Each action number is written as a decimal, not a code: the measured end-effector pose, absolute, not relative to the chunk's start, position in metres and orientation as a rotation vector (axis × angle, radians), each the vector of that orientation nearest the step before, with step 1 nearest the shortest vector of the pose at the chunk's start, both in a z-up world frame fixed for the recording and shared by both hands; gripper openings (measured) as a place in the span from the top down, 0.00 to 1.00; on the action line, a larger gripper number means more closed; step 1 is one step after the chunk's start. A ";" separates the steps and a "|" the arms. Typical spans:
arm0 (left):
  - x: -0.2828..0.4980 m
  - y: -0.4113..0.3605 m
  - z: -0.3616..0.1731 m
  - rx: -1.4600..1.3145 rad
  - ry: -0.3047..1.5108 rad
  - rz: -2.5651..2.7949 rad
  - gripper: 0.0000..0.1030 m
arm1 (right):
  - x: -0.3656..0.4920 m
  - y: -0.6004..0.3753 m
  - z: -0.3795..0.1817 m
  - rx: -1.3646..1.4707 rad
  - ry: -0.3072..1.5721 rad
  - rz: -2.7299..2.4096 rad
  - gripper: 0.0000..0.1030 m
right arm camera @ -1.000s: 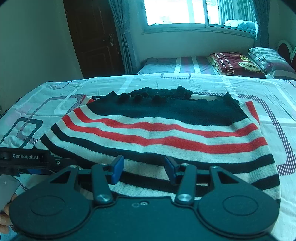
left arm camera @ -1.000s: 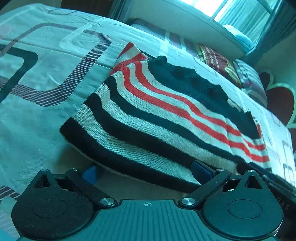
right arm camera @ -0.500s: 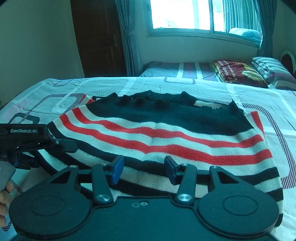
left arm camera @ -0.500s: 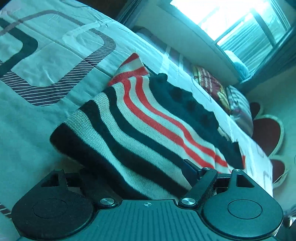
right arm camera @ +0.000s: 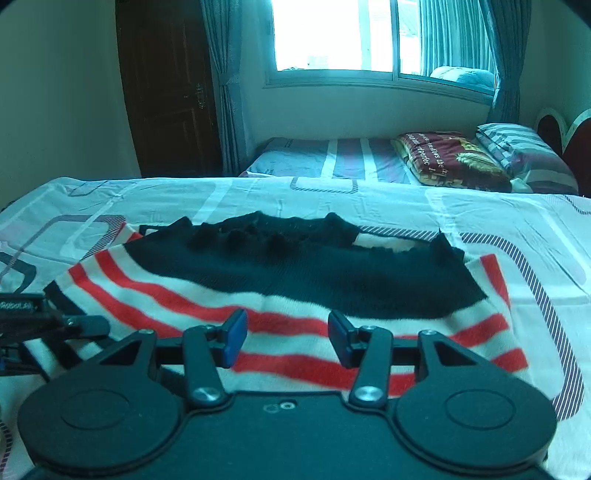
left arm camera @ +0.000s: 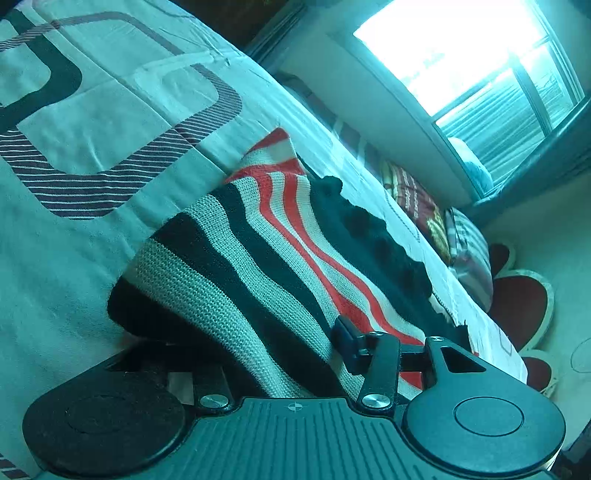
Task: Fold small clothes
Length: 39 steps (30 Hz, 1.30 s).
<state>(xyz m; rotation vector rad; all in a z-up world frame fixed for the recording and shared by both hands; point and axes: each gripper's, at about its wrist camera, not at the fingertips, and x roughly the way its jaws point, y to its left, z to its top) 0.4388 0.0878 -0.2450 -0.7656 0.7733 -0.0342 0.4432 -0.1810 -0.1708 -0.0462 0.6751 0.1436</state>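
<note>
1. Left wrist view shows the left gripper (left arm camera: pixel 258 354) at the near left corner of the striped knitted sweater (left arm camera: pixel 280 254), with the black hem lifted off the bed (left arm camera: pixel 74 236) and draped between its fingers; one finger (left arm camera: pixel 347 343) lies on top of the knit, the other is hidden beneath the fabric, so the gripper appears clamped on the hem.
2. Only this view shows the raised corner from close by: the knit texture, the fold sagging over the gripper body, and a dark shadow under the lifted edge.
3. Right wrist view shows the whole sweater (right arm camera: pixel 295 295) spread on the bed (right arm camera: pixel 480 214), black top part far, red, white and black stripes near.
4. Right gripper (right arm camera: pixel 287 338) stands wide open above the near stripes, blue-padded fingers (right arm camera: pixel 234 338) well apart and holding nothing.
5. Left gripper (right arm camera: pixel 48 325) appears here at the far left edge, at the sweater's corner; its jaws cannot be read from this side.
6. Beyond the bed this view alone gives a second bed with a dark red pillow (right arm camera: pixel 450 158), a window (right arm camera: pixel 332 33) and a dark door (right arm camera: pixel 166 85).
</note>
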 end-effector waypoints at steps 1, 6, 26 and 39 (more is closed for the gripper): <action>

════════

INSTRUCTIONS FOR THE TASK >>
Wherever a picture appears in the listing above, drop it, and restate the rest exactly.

PROBLEM SOLUTION >>
Each action number is written as a decimal, not a code: the measured end-effector pose, absolute, not relative to the chunk's start, position in metres and orientation as a rotation vector (axis × angle, radians), each the vector of that orientation nearest the step before, with step 1 nearest the shortest vector of the pose at the chunk's start, both in a z-up world frame fixed for the recording and shared by both hands; gripper openings (measured) as a place in the span from the top down, 0.00 to 1.00; on the action line, a larger gripper number means more closed; step 1 is one step after the chunk's start. A ";" separates the steps and a "|" the arms. Typical spans:
arm0 (left):
  - x: -0.2828..0.4980 m
  - y: -0.4113..0.3605 m
  - z: -0.3616..0.1731 m
  - rx: -1.4600..1.3145 rad
  - ry: -0.3047..1.5108 rad
  - rz: -2.5651..2.7949 rad
  - gripper: 0.0000..0.1030 m
arm1 (right):
  - x: -0.3656..0.4920 m
  - y: -0.6004..0.3753 m
  - z: -0.3795..0.1817 m
  - rx: -1.3646..1.4707 rad
  - ry: -0.3072..1.5721 rad
  - rz: -2.7299..2.4096 rad
  - gripper: 0.0000..0.1030 m
right arm camera @ -1.000s: 
left arm camera @ -1.000s: 
right arm camera @ -0.500s: 
left arm camera @ -0.500s: 
right arm camera @ +0.000s: 
left arm camera @ +0.000s: 
Task: Fold small clothes
Length: 39 steps (30 Hz, 1.30 s).
<state>(xyz m; rotation vector rad; all in a z-up world frame fixed for the recording and shared by both hands; point and axes: each gripper's, at about its wrist camera, not at the fingertips, and x roughly the way its jaws point, y to its left, z to its top) 0.4388 0.0878 -0.2450 -0.7656 0.7733 -0.0342 0.4432 -0.1810 -0.1708 -0.0462 0.6751 0.1436</state>
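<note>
1. Left wrist view shows the left gripper (left arm camera: pixel 258 354) at the near left corner of the striped knitted sweater (left arm camera: pixel 280 254), with the black hem lifted off the bed (left arm camera: pixel 74 236) and draped between its fingers; one finger (left arm camera: pixel 347 343) lies on top of the knit, the other is hidden beneath the fabric, so the gripper appears clamped on the hem.
2. Only this view shows the raised corner from close by: the knit texture, the fold sagging over the gripper body, and a dark shadow under the lifted edge.
3. Right wrist view shows the whole sweater (right arm camera: pixel 295 295) spread on the bed (right arm camera: pixel 480 214), black top part far, red, white and black stripes near.
4. Right gripper (right arm camera: pixel 287 338) stands wide open above the near stripes, blue-padded fingers (right arm camera: pixel 234 338) well apart and holding nothing.
5. Left gripper (right arm camera: pixel 48 325) appears here at the far left edge, at the sweater's corner; its jaws cannot be read from this side.
6. Beyond the bed this view alone gives a second bed with a dark red pillow (right arm camera: pixel 450 158), a window (right arm camera: pixel 332 33) and a dark door (right arm camera: pixel 166 85).
</note>
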 end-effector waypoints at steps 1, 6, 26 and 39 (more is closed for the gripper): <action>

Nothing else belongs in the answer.